[Start of section]
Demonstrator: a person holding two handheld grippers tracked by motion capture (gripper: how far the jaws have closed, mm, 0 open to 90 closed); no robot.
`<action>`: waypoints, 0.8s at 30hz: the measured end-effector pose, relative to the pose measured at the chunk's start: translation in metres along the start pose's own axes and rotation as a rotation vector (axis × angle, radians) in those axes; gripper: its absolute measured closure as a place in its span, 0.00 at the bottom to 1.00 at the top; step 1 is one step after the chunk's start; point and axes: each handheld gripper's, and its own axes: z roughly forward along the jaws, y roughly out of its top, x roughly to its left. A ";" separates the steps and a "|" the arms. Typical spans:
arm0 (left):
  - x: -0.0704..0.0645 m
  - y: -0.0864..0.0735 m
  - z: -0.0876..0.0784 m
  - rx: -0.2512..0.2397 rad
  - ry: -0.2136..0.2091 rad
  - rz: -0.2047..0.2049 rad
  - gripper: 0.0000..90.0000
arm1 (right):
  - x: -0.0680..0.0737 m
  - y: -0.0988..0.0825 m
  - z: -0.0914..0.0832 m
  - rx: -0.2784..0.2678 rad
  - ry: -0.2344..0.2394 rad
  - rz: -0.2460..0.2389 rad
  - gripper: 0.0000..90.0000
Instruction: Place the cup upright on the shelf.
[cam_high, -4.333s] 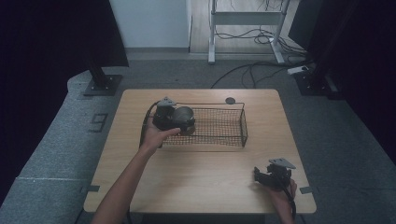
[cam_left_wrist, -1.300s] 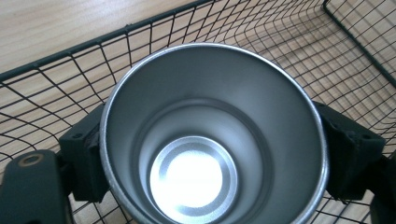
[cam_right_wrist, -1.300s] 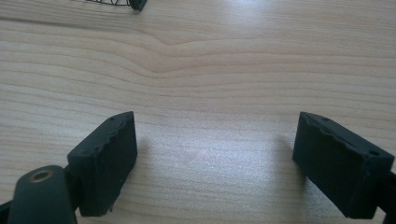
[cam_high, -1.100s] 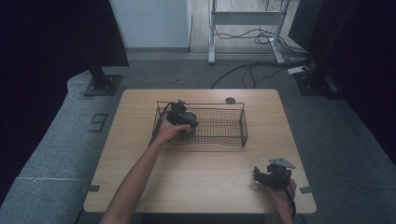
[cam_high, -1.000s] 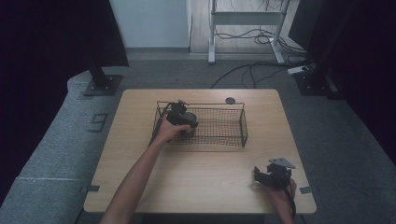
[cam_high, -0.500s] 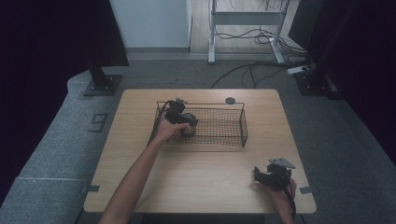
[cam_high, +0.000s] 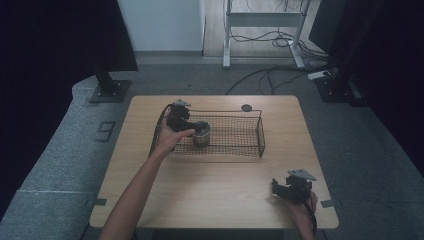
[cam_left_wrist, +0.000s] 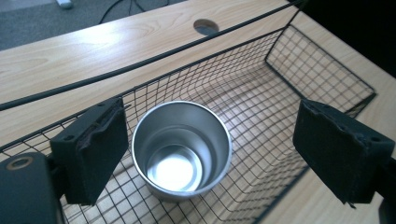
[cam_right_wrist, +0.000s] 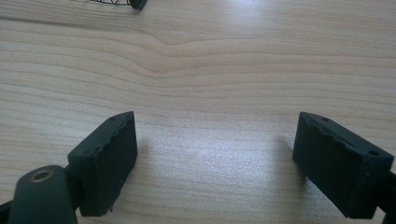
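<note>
While one metal cup (cam_left_wrist: 181, 150) stands upright in the single black wire basket (cam_high: 235, 136), near the basket's left end, nothing else lies in that basket, and the cup itself holds nothing, its bright bottom bare. One round hole (cam_left_wrist: 206, 26) shows in the wooden table (cam_high: 210, 190) beyond the basket's far rim. Two grippers are in use. Seen from above, the left gripper (cam_left_wrist: 212, 140) hangs over the basket's left end, its fingers (cam_left_wrist: 95, 149) released: they have just been opening and now stand clear on either side of the cup, touching neither its wall nor its rim. Near the table's front right corner, well apart from the basket, the right gripper (cam_right_wrist: 217, 163) rests low over bare wood with its fingers (cam_right_wrist: 109, 154) spread wide and nothing between them.
</note>
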 end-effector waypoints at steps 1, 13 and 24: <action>-0.001 -0.001 -0.003 -0.005 -0.001 0.001 0.12 | 0.000 0.000 0.000 0.000 0.000 0.000 0.15; -0.010 -0.033 -0.048 -0.071 -0.017 0.010 0.15 | 0.000 0.000 0.000 0.000 0.000 0.000 0.15; -0.023 -0.086 -0.073 -0.101 0.007 0.036 0.16 | 0.000 0.000 0.000 0.001 0.000 0.002 0.15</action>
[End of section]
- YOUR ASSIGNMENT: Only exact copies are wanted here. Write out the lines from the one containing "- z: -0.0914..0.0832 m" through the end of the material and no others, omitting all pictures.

- EXERCISE SOLUTION:
  - z: -0.0914..0.0832 m
  - rx: -0.2784..0.2678 rad
  - ry: -0.2344..0.2394 rad
  - rz: -0.2460..0.2389 rad
  - gripper: 0.0000..90.0000
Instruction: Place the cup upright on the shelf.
[cam_high, -4.333s] 
[cam_left_wrist, -1.300s] 
[cam_right_wrist, -1.300s] 
[cam_high, -1.100s] 
[cam_high, -1.000s] 
[cam_high, -0.500s] 
[cam_high, +0.000s] 
[cam_left_wrist, +0.000s] 
[cam_right_wrist, +0.000s] 
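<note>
While one metal cup (cam_left_wrist: 181, 150) stands upright in the single black wire basket (cam_high: 235, 136), near the basket's left end, nothing else lies in that basket, and the cup itself holds nothing, its bright bottom bare. One round hole (cam_left_wrist: 206, 26) shows in the wooden table (cam_high: 210, 190) beyond the basket's far rim. Two grippers are in use. Seen from above, the left gripper (cam_left_wrist: 212, 140) hangs over the basket's left end, its fingers (cam_left_wrist: 95, 149) released: they have just been opening and now stand clear on either side of the cup, touching neither its wall nor its rim. Near the table's front right corner, well apart from the basket, the right gripper (cam_right_wrist: 217, 163) rests low over bare wood with its fingers (cam_right_wrist: 109, 154) spread wide and nothing between them.
</note>
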 end-effector waypoints at steps 1, 13 and 24: <action>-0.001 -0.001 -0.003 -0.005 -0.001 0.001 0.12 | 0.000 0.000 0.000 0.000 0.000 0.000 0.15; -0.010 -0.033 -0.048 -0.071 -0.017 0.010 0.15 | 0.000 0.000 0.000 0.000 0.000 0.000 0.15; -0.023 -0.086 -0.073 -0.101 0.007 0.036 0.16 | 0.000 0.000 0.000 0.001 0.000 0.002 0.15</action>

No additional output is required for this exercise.